Task details
Print nothing except the lines of the listing below from the line with "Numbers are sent" to the line with "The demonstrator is", each exactly as written, both ends included.

The data
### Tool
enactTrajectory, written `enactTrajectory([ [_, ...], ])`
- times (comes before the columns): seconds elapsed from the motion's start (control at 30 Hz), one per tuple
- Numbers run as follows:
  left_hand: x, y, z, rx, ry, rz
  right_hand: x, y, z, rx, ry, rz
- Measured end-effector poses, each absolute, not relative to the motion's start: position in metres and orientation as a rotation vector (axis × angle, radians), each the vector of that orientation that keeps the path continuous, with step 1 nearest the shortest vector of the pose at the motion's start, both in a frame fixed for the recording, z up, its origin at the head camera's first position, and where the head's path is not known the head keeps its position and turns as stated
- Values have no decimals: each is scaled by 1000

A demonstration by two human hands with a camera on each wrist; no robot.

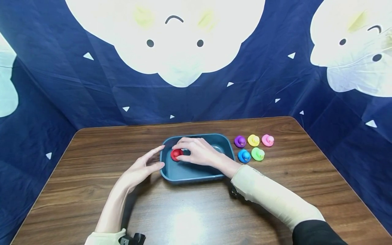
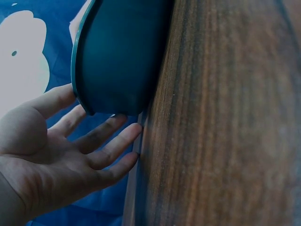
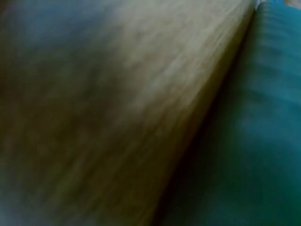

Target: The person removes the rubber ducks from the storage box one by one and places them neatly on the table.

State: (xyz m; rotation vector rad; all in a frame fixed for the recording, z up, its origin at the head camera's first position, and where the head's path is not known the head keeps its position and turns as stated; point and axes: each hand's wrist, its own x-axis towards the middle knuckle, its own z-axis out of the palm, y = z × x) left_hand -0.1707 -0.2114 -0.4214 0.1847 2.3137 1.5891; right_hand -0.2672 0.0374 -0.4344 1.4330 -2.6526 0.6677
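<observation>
A dark teal plastic bin (image 1: pixel 186 176) sits on the wooden table, its outer wall (image 2: pixel 122 56) large in the left wrist view. Inside it, toward the left end, my right hand (image 1: pixel 197 151) pinches a red rubber duck (image 1: pixel 176 154) between thumb and fingers. My left hand (image 1: pixel 139 170) is at the bin's left end, fingertips and thumb right at the rim. In the left wrist view, that hand (image 2: pixel 56 150) has its fingers spread and extended toward the bin. The right wrist view is blurred and shows only table and bin wall (image 3: pixel 254 141), with the hand out of sight.
Right of the bin, small rubber ducks stand in two rows: purple (image 1: pixel 240 141), yellow (image 1: pixel 253 140) and pink (image 1: pixel 267 140) behind, blue (image 1: pixel 244 156) and green (image 1: pixel 258 154) in front. A blue cloth (image 1: pixel 101 85) with white cloud shapes hangs behind the table (image 1: pixel 92 160).
</observation>
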Motion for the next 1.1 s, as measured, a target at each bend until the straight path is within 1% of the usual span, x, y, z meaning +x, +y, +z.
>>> enactTrajectory([
  [0.43,-171,-212,-423,197,2308,1598,-267,35,-438,1469,-2656,583],
  [1.1,-170,-211,-422,194,2297,1606,-268,36,-439,1494,-2595,596],
])
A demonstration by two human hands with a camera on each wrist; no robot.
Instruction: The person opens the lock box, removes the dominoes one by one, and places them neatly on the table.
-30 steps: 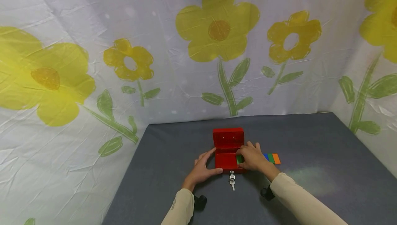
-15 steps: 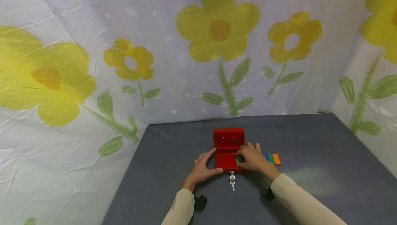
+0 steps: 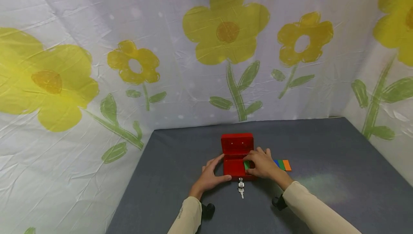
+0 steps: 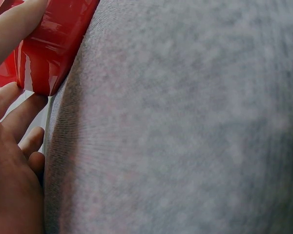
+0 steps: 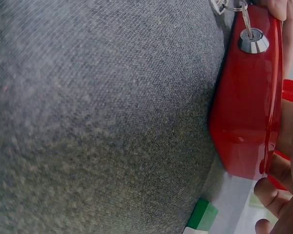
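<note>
A red metal cash box [image 3: 233,171] stands on the table with its lid [image 3: 237,138] raised at the back. My left hand [image 3: 211,176] spans the box's left side, thumb on the front corner and index fingertip at the rear corner. In the left wrist view its fingers look nearly straight against the red wall [image 4: 39,63]. Inside the box, toward its right side, my right hand [image 3: 262,164] pinches a green block [image 3: 247,165] between thumb and fingers; the hand hides part of the block. Keys [image 3: 241,189] hang from the lock [image 5: 254,41] at the front.
Just right of the box, a row of flat coloured blocks lies partly behind my right hand: blue [image 3: 276,162], green [image 3: 282,165] and orange [image 3: 287,165]. The dark grey table [image 3: 322,148] ends at a flower-printed cloth [image 3: 180,94] behind.
My right hand's fingertips have shifted slightly left inside the box along with the green block. The left hand and the box keep their places.
</note>
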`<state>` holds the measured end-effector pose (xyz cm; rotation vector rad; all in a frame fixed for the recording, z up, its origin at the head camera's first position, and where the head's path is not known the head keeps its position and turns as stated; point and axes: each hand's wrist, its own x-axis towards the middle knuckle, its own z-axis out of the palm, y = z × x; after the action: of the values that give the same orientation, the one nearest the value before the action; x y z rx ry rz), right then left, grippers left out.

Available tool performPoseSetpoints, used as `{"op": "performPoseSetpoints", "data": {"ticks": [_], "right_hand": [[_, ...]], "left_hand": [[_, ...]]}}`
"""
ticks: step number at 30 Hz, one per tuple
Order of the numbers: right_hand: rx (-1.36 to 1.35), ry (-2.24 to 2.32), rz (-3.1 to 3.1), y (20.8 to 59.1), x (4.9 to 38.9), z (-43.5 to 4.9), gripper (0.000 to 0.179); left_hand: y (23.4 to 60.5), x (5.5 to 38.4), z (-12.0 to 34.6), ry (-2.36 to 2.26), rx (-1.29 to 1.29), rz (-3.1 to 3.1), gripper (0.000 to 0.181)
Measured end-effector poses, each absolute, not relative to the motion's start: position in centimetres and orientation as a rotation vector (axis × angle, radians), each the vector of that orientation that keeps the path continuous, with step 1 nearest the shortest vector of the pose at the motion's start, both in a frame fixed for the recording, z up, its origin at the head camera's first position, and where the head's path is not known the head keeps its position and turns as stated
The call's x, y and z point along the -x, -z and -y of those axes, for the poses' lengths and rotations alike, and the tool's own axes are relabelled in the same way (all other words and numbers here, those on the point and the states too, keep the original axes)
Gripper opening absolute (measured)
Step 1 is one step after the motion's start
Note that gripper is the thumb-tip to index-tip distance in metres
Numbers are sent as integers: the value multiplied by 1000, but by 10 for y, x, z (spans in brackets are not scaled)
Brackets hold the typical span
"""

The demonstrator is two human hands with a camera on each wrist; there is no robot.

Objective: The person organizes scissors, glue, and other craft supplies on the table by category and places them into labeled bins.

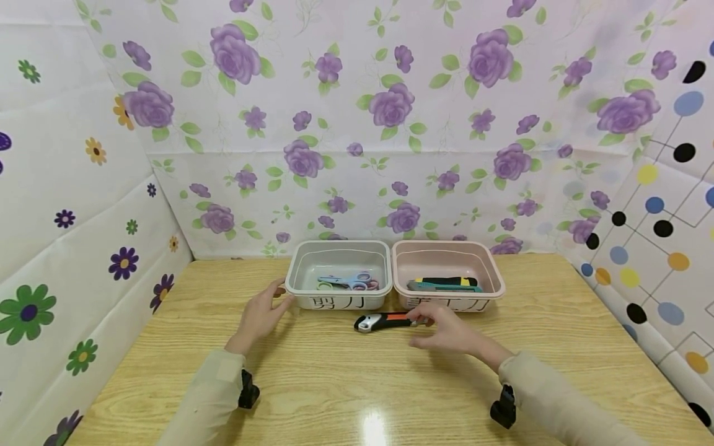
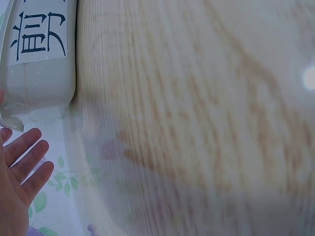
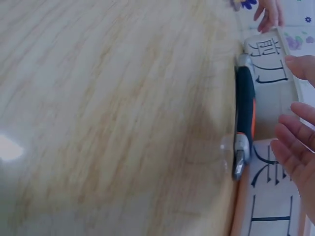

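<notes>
My left hand [image 1: 262, 317] is at the left end of the grey-white bin [image 1: 295, 266], its fingers right at the rim. Scissors [image 1: 351, 282] in blue and other colours lie inside that bin. In the left wrist view, several fingers [image 2: 30, 162] are extended just beside the bin's corner. On the table in front of the bins lies a black, orange and silver utility knife [image 1: 382, 321]. Over its right end hovers my right hand [image 1: 446, 328], fingers loosely spread with nothing held. The right wrist view shows the whole knife [image 3: 245, 98] apart from the fingertips [image 3: 280, 147].
A pink bin [image 1: 496, 272] stands right of the grey-white one, holding utility knives with teal [image 1: 446, 287] and yellow-black handles. Both bins carry labels with black characters on the front. Flowered and dotted cloths hang around the wooden table [image 1: 346, 384].
</notes>
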<state>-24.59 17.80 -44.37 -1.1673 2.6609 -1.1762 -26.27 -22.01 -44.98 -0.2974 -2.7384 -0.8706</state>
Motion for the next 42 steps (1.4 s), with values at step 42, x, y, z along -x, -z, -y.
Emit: {"op": "performPoseSetpoints", "data": {"ticks": [42], "right_hand": [[1192,901,-2886,479,262,-166,41]], "left_hand": [[454,263,221,857,301,2719,50]]}}
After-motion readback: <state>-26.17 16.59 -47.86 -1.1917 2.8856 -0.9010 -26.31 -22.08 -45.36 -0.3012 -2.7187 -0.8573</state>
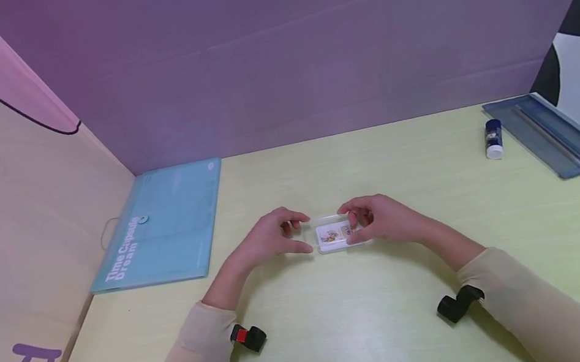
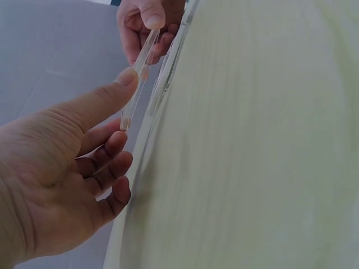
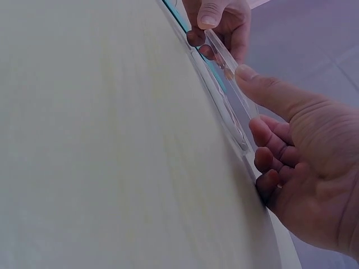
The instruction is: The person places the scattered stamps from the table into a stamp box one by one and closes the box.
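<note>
A clear plastic lid (image 2: 133,101) is held by its two ends, between my left hand (image 1: 278,235) and my right hand (image 1: 384,217). Each hand pinches one end with thumb and fingers, as both wrist views show. Beneath the lid, a shallow clear box (image 3: 221,106) lies on the table, with a small gap between them in the right wrist view. Through the clear plastic in the head view, a white card with small coloured pictures (image 1: 329,235) is visible. My right fingers cover part of that card.
A blue document folder (image 1: 162,223) lies flat at the left of the pale table (image 1: 343,322). Toward the back right, a glue stick (image 1: 493,139) stands beside a dark blue mesh pouch (image 1: 556,134) with thin rods. A purple wall panel (image 1: 305,49) borders the back edge.
</note>
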`<state>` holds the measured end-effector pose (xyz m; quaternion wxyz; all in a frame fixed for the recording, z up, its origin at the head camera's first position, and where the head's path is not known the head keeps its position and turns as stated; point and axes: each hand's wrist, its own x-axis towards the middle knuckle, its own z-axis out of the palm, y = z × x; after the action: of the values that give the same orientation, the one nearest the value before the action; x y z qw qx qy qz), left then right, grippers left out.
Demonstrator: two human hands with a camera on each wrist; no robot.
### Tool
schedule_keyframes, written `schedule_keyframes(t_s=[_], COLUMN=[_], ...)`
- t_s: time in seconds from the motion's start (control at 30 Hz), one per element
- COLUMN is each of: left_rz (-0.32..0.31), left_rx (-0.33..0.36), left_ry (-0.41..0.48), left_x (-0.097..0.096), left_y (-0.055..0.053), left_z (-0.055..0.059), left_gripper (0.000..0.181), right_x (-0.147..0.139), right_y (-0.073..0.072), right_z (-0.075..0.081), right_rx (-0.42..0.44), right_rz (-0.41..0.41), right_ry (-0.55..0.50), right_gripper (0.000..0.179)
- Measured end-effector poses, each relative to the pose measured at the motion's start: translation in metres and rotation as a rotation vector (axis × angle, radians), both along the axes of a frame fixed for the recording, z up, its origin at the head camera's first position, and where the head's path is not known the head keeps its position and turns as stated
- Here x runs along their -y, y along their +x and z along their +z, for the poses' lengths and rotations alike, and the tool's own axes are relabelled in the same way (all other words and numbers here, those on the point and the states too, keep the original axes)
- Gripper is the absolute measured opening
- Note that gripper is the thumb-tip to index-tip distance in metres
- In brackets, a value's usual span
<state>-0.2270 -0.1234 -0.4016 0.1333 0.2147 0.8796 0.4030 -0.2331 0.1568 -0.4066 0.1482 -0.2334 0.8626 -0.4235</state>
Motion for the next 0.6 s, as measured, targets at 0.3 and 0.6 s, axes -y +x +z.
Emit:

Answer area
Numbers are sent as integers: the value multiplied by 1000, but by 10 for y, x, z (spans in brackets are not scaled)
Brackets hold the typical span
"""

The demonstrator is two human hands with a camera on each wrist; there is no robot.

Nothing further is required for this exercise.